> What is expected:
Could you return the lines below exactly, from the first line up to and including the line that holds "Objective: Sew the"?

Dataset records
*****
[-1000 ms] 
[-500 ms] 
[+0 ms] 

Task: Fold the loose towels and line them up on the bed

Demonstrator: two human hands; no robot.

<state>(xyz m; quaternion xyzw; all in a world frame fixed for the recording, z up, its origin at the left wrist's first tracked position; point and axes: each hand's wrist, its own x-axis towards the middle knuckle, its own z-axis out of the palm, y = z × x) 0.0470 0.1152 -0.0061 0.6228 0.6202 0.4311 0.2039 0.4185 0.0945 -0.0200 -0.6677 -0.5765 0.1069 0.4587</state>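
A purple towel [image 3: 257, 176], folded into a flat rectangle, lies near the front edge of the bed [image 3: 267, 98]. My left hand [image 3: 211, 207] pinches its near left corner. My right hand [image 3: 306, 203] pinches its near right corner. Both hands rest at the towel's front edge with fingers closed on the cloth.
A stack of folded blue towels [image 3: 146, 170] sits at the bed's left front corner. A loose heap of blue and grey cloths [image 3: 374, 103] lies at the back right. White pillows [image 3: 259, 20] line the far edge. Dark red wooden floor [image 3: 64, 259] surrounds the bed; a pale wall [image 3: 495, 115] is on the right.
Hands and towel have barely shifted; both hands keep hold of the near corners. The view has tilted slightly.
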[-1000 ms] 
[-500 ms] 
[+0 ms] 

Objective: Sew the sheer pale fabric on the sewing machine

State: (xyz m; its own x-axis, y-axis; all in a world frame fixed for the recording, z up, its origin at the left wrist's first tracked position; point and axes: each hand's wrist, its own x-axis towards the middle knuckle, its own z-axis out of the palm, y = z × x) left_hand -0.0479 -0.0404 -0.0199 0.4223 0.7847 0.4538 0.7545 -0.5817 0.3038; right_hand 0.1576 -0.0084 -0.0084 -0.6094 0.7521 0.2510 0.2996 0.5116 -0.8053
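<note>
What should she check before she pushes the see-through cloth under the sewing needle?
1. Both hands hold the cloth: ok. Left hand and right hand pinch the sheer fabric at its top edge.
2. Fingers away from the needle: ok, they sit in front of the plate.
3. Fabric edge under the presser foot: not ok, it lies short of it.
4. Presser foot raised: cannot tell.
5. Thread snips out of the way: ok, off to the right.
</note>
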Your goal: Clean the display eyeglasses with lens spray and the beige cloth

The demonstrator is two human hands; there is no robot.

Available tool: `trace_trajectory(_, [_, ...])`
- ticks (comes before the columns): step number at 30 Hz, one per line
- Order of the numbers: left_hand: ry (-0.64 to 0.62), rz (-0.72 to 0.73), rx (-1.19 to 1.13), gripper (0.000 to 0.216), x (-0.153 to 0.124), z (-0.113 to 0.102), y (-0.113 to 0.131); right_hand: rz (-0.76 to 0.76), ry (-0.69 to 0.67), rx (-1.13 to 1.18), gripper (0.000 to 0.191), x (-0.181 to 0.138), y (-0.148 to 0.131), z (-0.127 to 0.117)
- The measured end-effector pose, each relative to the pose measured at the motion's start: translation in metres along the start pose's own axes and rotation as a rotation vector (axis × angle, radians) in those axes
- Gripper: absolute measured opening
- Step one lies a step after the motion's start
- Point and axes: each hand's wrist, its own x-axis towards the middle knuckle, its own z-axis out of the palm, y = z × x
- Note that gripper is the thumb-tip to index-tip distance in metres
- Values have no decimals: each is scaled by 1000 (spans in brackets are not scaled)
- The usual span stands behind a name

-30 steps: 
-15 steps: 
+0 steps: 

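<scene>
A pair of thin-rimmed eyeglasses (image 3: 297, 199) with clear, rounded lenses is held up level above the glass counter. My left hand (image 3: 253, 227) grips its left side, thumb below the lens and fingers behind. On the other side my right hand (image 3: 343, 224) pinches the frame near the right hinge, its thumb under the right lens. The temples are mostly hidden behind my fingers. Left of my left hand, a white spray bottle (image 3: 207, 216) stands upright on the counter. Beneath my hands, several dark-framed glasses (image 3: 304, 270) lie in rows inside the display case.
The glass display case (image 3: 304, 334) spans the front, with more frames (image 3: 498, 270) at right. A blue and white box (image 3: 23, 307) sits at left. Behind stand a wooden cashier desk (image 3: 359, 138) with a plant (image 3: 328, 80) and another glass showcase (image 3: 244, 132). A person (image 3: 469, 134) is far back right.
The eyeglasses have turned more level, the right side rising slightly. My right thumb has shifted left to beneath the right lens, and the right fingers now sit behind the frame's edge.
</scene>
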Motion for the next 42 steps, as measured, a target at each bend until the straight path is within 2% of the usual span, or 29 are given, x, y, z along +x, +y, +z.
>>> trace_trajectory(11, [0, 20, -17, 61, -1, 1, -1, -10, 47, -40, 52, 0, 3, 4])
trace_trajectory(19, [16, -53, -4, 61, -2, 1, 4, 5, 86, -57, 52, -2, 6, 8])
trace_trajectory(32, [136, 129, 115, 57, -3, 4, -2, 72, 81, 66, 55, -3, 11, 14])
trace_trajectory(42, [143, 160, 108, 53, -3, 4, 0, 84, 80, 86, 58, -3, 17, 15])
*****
> Answer to this exercise:
[-1000 ms] 
[-500 ms] 
[+0 ms] 

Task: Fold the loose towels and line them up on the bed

Demonstrator: two human hands; no robot.

<state>(xyz m; quaternion xyzw; all in a world frame fixed for the recording, z up, its origin at the left wrist's first tracked position; point and axes: each hand's wrist, its own x-axis towards the middle knuckle, its own z-axis out of the palm, y = z × x) 0.0470 0.1152 -0.0061 0.6228 0.6202 0.4311 0.2039 0.4185 0.0945 -0.0200 -0.6677 -0.5765 0.1069 0.4587</state>
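A purple towel [image 3: 257, 176], folded into a flat rectangle, lies near the front edge of the bed [image 3: 267, 98]. My left hand [image 3: 211, 207] pinches its near left corner. My right hand [image 3: 306, 203] pinches its near right corner. Both hands rest at the towel's front edge with fingers closed on the cloth.
A stack of folded blue towels [image 3: 146, 170] sits at the bed's left front corner. A loose heap of blue and grey cloths [image 3: 374, 103] lies at the back right. White pillows [image 3: 259, 20] line the far edge. Dark red wooden floor [image 3: 64, 259] surrounds the bed; a pale wall [image 3: 495, 115] is on the right.
Hands and towel have barely shifted; both hands keep hold of the near corners. The view has tilted slightly.
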[-1000 ms] 
[-500 ms] 
[+0 ms] 

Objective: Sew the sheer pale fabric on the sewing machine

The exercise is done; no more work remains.